Alabama and Florida, two of the heavyweights in this league, have played all of six times in the regular season since the league split and expanded in 1992. What about Auburn and Tennessee? That game was once a fixture. It would be nice to see Georgia and Alabama play more often in the regular season than once every blue moon. The same goes for Auburn and Florida.

Beat up on Les Miles all you want. But given the way Tennessee has struggled much of the last decade, Alabama playing Tennessee every year isn't quite the same as LSU playing Florida every year.

This league has always been cyclical, and at some point, it’s reasonable to think that cycle will turn back. But LSU athletic director Joe Alleva has a point, no matter who he might have ticked off with his comments Sunday night.

“I’m disappointed that the leadership of our conference doesn’t understand the competitive advantage permanent partners give to certain institutions,” Alleva told the New Orleans Times-Picayune. “I tried to bring that up very strongly at the meeting. In our league, we share the money and expenses equally, but we don’t share our opponents equally.”

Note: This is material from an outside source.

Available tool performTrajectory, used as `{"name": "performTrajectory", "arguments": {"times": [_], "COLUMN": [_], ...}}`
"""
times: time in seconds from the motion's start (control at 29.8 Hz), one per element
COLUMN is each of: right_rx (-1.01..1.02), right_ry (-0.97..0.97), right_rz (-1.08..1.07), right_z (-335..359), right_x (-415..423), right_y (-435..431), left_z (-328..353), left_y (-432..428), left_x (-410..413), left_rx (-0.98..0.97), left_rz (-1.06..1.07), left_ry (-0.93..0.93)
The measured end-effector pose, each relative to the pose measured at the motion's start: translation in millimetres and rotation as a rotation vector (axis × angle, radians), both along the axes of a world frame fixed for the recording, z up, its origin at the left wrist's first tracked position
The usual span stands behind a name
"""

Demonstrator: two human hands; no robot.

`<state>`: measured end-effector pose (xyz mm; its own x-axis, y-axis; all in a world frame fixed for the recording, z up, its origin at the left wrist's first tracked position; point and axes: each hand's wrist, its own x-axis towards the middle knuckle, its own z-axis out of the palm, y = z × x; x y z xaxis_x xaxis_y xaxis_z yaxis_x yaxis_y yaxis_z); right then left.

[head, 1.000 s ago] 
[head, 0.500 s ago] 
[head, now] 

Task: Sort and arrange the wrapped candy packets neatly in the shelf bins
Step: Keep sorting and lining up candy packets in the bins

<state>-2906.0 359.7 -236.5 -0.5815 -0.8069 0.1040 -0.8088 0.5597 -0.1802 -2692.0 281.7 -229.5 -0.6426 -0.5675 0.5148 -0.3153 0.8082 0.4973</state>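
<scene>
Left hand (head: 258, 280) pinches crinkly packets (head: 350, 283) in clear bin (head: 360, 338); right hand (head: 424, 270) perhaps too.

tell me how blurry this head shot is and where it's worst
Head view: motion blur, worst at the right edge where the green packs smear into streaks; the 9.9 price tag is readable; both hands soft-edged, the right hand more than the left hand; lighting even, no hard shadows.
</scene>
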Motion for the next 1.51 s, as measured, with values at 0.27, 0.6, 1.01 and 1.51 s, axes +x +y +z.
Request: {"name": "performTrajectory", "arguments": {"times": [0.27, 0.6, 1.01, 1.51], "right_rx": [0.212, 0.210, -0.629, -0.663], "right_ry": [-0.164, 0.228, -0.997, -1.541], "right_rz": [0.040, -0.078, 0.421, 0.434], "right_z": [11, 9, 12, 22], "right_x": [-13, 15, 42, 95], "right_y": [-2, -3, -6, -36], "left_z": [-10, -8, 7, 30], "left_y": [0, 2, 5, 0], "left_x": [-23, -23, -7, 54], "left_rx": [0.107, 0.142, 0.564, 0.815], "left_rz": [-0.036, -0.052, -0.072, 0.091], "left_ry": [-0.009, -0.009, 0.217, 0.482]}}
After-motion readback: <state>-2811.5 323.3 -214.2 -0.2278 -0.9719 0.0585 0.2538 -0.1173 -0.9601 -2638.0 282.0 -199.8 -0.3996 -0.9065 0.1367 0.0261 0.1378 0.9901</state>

It’s worth noting that LSU’s opposition to playing Florida every year has been much more boisterous than Florida’s in having to face LSU every year. In fact, Florida athletic director Jeremy Foley likes having a big-gate opponent such as LSU coming to the Swamp every other year.

So, again, different strokes for different folks.

Alleva’s assertion that schools voted for their own “self-interest” over “competitive balance” can’t be argued. Sure, Ole Miss and Vanderbilt are content with playing each other every year. The same goes for Kentucky and Mississippi State. Why trade one of those schools for an Alabama, Georgia or LSU every couple of years if you don’t have to?

Something says there’s also a tinge of self-interest in Alleva’s concerns. Just a smidge, maybe.

At the end of the day, if the league was determined to stick with eight conference games, the fairest way to have structured it would have been to adopt a 6-0-2 format -- six divisional opponents and two rotating cross-divisional opponents.

But as that wise (young) sage, Steve Spurrier, said, “There’s nothing fair about college football.”